An additional 40% of your grade will be based on our subjective evaluation of your code (a good README file will help here).

Assignment goal

In this assignment, you will write parts of a basic database management system called SimpleDB. In this lab assignment, you will write a set of operators for SimpleDB to implement selections, joins, and aggregates. Additionally, the system, as provided to you has a very simple buffer pool management policy that does not deal with the problem that arises when we reference more pages than we can fit in memory over the lifetime of the database. In this assignment, you will also design an eviction policy to flush stale pages from the buffer pool. We will not ask you to add transactions, locking, and concurrent queries because quarters are so short.

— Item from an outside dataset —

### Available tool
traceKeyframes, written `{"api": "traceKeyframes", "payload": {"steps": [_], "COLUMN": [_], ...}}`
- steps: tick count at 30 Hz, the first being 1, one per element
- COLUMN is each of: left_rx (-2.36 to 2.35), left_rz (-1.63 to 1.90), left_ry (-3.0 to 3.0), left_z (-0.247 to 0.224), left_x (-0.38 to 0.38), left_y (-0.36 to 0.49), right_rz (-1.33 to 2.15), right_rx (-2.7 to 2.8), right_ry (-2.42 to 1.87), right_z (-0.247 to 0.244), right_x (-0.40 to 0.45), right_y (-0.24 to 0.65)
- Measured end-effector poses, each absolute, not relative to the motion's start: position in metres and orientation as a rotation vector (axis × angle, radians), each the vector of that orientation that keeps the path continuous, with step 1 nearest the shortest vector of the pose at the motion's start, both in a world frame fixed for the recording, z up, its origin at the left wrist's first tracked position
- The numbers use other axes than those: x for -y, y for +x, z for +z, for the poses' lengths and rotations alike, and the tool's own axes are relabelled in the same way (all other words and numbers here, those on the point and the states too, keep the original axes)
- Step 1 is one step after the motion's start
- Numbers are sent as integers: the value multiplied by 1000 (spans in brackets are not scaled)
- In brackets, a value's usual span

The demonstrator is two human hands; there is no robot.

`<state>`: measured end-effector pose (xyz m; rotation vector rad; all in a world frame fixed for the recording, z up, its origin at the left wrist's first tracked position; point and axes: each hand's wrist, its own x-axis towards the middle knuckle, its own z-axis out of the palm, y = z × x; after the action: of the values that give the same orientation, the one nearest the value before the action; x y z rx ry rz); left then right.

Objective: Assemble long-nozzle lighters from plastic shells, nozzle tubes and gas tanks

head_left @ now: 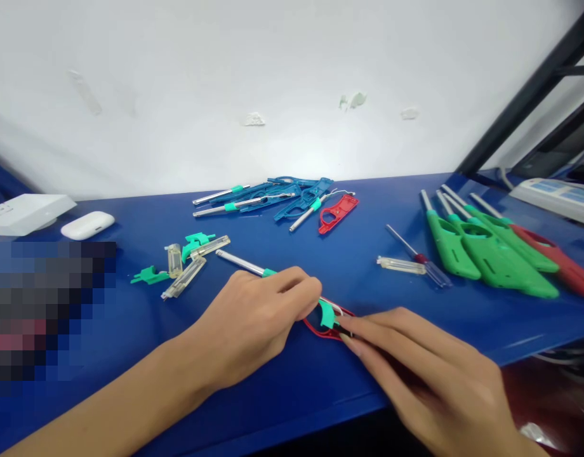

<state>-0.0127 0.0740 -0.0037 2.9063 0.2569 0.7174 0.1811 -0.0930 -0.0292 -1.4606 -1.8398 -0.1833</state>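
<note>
My left hand (268, 308) is closed, its fingers curled over a red lighter shell half (315, 330) at the bench front. From under those fingers a metal lighter tube (239, 261) sticks out to the left, with a green collar at its base. A green trigger (327, 314) sits in the shell's opening, a white wire beside it. My right hand (435, 368) is closed too, thumb and forefinger pinching the shell's right part close to the trigger. Whatever lies between those fingertips is mostly hidden.
Clear fuel tanks (185, 278) and green triggers (197, 241) lie left. Blue shell halves (292, 190) with tubes and a red shell half (338, 214) lie behind. At right are a screwdriver (428, 263), another tank (401, 265) and several assembled green lighters (492, 254).
</note>
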Motion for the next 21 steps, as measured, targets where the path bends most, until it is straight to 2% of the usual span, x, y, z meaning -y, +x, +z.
{"api": "traceKeyframes", "payload": {"steps": [9,21], "left_rx": [-173,-197], "left_rz": [708,753], "left_ry": [3004,2853], "left_z": [0,-5], "left_x": [-75,-78], "left_y": [-14,-15], "right_rz": [-178,-195], "right_rx": [1828,1819], "right_ry": [-1461,-1478], "right_z": [-29,-29], "right_x": [91,93], "right_y": [181,179]}}
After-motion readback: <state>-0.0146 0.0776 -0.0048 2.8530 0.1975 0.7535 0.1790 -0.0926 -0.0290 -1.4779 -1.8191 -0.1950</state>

However, we invite you to think how you would add such functionality into the system (after we cover transactions in class, later in this quarter).

SimpleDB is written in Java. We have provided you with a set of mostly unimplemented classes and interfaces. You will need to write the code for these classes. We will grade your code by running a set of system tests written using JUnit. We have also provided a number of unit tests, which we will not use for grading but that you may find useful in verifying that your code works.

The extra credit questions ask you to implement table modifications (e.g., insert and delete records).

You do not need to implement transactions or locking in this lab.

The remainder of this document describes the basic architecture of SimpleDB, gives some suggestions about how to start coding, and discusses how to hand in your assignment.

We strongly recommend that you start as early as possible on this assignment. It requires you to write a fair amount of code!

Extra Credit

The parts labeled Extra credit will count for an additional 5%. Please work on them only if you have spare time!

Important: The extra credit questions appear in the middle of the assignment instructions. Make sure to read past these questions even if you don't do the extra credit!!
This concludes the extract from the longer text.